[Start of Attachment]

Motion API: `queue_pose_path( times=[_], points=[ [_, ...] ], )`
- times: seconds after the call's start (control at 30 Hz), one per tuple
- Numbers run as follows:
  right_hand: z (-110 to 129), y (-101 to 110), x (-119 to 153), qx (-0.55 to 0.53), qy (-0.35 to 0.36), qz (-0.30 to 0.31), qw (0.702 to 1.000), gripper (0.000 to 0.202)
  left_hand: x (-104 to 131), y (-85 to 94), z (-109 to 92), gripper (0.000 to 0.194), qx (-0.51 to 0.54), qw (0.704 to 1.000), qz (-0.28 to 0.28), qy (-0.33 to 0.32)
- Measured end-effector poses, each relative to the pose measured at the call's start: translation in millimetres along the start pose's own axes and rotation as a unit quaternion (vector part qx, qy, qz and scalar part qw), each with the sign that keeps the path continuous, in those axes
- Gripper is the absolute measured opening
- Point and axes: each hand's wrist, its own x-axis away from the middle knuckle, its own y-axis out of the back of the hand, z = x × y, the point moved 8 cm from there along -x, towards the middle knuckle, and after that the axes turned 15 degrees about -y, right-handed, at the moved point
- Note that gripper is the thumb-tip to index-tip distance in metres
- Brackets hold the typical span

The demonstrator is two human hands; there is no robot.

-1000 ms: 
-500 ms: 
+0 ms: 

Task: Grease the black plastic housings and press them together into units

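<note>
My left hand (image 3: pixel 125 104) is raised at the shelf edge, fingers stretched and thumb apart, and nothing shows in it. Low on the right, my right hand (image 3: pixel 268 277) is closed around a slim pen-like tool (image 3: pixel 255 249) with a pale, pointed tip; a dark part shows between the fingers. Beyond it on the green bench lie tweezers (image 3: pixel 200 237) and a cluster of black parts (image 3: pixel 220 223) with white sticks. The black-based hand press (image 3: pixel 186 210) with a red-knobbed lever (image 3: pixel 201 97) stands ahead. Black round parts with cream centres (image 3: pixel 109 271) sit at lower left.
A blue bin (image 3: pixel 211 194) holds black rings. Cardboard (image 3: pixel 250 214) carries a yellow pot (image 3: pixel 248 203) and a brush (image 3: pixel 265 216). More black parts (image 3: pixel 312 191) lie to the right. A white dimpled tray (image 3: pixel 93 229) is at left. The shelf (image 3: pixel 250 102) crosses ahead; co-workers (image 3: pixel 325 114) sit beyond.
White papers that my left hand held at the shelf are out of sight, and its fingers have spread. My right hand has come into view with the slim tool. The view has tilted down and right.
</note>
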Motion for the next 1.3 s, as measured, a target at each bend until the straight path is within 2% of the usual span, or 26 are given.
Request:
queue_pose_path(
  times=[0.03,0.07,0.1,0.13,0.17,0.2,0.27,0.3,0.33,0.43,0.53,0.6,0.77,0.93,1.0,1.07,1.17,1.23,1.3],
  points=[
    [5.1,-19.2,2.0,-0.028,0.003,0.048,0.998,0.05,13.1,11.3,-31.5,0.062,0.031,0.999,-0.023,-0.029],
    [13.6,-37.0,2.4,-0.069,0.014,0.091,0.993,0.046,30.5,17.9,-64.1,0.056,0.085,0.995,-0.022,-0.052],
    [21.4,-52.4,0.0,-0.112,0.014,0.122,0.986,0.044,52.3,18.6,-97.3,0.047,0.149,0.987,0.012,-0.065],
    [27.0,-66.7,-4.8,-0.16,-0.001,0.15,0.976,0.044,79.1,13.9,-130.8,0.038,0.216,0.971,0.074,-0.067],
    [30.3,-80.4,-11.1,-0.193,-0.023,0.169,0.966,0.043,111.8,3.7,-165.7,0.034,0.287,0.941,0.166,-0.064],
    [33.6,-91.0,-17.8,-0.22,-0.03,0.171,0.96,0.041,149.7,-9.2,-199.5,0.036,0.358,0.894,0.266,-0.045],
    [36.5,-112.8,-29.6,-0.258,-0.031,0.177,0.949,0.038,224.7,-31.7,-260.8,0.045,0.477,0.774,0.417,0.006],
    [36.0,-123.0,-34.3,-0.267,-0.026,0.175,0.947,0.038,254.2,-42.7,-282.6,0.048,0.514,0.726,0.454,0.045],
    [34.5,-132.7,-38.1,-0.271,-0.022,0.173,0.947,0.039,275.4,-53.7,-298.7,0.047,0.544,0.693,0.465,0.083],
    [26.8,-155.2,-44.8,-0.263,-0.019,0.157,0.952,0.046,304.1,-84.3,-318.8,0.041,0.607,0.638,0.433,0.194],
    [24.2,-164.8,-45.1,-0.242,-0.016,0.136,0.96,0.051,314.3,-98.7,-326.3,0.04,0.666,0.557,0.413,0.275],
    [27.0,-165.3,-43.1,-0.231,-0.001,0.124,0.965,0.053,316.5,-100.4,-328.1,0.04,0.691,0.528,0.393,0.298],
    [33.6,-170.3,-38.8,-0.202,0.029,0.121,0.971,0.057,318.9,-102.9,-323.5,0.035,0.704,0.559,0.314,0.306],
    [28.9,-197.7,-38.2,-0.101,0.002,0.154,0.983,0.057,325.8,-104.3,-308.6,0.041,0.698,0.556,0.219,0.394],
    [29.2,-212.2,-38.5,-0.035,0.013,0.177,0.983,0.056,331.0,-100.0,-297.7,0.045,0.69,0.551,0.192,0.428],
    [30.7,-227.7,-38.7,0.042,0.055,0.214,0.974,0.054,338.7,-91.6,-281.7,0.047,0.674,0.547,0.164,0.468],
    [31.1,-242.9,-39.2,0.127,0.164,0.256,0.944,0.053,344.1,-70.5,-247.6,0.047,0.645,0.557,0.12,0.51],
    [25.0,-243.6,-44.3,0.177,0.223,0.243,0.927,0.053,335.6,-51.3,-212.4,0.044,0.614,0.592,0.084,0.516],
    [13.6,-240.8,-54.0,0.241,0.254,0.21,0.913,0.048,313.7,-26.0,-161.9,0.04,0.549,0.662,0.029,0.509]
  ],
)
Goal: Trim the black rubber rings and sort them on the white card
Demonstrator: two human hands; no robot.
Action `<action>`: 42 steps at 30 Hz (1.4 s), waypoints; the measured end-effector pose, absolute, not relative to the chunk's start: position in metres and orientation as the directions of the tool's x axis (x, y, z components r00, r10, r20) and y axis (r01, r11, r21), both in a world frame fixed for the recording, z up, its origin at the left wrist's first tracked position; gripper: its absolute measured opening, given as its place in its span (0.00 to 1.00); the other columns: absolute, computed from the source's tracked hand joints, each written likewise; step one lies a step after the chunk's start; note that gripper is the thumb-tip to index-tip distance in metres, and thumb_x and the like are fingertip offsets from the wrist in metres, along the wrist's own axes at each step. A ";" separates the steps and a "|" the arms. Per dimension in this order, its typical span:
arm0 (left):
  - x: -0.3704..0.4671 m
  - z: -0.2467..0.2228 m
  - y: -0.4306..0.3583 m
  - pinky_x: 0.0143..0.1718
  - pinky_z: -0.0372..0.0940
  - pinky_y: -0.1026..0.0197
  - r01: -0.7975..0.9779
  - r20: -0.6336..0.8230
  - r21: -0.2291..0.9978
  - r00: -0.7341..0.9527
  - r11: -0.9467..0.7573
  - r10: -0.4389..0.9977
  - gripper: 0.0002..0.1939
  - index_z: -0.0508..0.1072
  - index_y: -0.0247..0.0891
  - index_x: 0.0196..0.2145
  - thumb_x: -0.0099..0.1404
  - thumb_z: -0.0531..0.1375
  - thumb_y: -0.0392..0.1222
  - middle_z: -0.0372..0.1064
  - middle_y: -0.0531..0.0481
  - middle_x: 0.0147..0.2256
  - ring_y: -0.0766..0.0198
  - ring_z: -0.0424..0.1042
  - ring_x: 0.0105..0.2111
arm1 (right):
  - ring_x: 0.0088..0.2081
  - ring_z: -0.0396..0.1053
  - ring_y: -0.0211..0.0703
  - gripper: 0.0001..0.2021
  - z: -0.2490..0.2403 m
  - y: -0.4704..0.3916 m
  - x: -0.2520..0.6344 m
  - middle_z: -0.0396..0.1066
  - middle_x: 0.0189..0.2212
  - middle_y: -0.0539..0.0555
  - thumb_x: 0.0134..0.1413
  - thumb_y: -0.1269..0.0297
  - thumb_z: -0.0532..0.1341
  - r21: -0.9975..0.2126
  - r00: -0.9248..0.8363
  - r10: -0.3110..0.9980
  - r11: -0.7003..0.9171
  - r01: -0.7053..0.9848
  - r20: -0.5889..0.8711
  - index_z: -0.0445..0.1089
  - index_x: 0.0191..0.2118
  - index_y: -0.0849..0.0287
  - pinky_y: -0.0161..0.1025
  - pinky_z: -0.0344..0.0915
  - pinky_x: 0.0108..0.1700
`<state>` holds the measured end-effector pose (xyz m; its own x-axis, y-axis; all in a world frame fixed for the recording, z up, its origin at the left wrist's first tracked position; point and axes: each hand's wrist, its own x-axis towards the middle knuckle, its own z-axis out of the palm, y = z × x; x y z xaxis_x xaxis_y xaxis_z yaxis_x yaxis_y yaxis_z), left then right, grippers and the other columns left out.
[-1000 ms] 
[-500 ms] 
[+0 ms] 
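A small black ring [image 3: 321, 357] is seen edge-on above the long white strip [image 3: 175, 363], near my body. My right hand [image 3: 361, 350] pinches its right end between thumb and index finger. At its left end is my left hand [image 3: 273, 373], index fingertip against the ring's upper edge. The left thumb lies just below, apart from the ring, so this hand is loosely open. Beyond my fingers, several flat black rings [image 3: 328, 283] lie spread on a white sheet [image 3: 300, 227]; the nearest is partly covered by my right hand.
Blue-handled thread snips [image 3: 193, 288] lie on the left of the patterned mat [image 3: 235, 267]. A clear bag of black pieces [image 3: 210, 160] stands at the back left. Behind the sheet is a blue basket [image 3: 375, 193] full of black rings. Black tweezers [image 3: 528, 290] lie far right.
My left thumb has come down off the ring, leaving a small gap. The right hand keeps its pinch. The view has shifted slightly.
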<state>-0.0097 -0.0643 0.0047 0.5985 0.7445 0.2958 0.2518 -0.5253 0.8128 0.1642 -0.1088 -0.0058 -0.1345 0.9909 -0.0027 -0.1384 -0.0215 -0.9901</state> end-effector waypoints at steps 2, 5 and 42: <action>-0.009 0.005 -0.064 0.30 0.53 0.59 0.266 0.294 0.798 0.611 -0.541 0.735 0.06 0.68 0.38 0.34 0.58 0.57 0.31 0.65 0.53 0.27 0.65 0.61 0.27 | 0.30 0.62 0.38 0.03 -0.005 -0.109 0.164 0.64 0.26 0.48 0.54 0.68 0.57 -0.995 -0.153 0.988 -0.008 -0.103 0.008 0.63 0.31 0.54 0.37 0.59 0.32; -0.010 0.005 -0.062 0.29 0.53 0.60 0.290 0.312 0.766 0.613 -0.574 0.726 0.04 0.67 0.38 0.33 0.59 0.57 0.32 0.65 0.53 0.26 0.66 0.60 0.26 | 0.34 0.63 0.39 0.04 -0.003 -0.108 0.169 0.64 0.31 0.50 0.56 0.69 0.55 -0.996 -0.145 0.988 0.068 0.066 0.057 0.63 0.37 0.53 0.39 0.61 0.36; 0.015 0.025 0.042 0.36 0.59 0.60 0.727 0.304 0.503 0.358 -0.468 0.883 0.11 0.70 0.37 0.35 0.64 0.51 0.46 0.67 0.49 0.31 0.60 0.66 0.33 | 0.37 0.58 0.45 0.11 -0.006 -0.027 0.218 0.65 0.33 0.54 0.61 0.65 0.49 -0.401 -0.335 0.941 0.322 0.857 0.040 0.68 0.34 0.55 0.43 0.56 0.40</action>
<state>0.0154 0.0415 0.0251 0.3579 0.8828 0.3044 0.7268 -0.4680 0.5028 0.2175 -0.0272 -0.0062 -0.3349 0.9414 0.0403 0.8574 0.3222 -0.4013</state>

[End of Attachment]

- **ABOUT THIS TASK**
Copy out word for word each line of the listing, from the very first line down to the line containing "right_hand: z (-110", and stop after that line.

- **OUTPUT FOR THIS TASK**
Motion API: `queue_pose_path( times=[_], points=[ [_, ...] ], )`
- times: seconds after the call's start (control at 30 Hz), one per tuple
- Numbers run as follows:
  right_hand: z (-110 to 129), y (-101 to 110), x (-119 to 153), qx (-0.55 to 0.53), qy (-0.35 to 0.36), qz (-0.30 to 0.31), qw (0.702 to 1.000), gripper (0.000 to 0.202)

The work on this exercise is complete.